**TASK ITEM**
Return the following data exactly, with all pictures left out.

**DATASET CONTENT**
______________________________

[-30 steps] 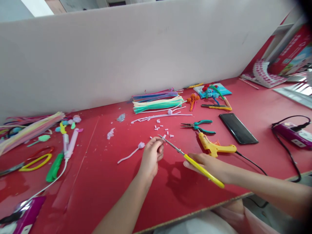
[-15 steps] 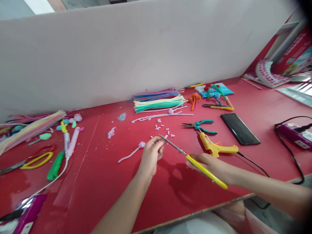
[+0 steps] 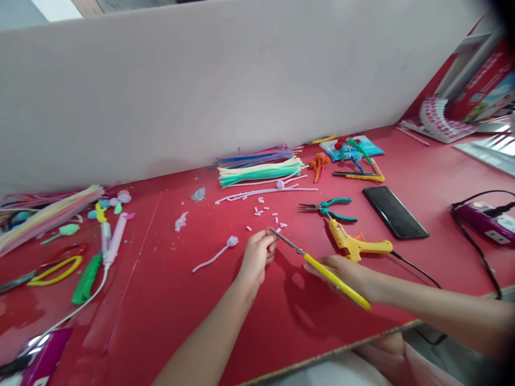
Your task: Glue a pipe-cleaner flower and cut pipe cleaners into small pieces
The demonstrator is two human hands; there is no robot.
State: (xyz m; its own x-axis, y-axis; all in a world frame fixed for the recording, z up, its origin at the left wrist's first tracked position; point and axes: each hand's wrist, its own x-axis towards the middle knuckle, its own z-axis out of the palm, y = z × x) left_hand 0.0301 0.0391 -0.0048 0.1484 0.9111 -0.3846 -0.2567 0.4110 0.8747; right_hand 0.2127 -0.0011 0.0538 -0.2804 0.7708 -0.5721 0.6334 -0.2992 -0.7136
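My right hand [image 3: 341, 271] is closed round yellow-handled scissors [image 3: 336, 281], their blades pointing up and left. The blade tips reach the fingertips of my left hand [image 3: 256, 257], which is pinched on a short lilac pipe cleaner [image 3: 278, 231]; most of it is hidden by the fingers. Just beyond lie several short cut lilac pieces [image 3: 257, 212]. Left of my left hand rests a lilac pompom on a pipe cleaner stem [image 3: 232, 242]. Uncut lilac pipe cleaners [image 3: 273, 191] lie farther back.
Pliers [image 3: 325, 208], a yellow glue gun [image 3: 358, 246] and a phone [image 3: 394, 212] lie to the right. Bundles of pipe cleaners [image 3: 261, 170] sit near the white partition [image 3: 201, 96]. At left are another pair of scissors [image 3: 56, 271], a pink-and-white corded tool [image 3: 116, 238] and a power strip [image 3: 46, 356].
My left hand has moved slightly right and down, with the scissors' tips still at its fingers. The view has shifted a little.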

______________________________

**RESULT OF THIS EXERCISE**
[-30 steps] 
[-15 steps] 
[+0 steps] 
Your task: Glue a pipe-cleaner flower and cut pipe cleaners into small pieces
The demonstrator is two human hands; there is no robot.
State: (xyz m; its own x-axis, y-axis; all in a world frame fixed for the recording, z up, its origin at the left wrist's first tracked position; point and axes: each hand's wrist, its own x-axis towards the middle knuckle, its own z-axis out of the palm, y = z × x) left_hand 0.0301 0.0391 -0.0048 0.1484 0.9111 -0.3846 -0.2567 0.4110 0.8747; right_hand 0.2127 -0.0011 0.0538 -0.2804 0.7708 -0.5721 0.6334 -0.2992 -0.7136
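My right hand [image 3: 341, 271] is closed round yellow-handled scissors [image 3: 336, 281], their blades pointing up and left. The blade tips reach the fingertips of my left hand [image 3: 256, 257], which is pinched on a short lilac pipe cleaner [image 3: 278, 231]; most of it is hidden by the fingers. Just beyond lie several short cut lilac pieces [image 3: 257, 212]. Left of my left hand rests a lilac pompom on a pipe cleaner stem [image 3: 232, 242]. Uncut lilac pipe cleaners [image 3: 273, 191] lie farther back.
Pliers [image 3: 325, 208], a yellow glue gun [image 3: 358, 246] and a phone [image 3: 394, 212] lie to the right. Bundles of pipe cleaners [image 3: 261, 170] sit near the white partition [image 3: 201, 96]. At left are another pair of scissors [image 3: 56, 271], a pink-and-white corded tool [image 3: 116, 238] and a power strip [image 3: 46, 356].
My left hand has moved slightly right and down, with the scissors' tips still at its fingers. The view has shifted a little.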

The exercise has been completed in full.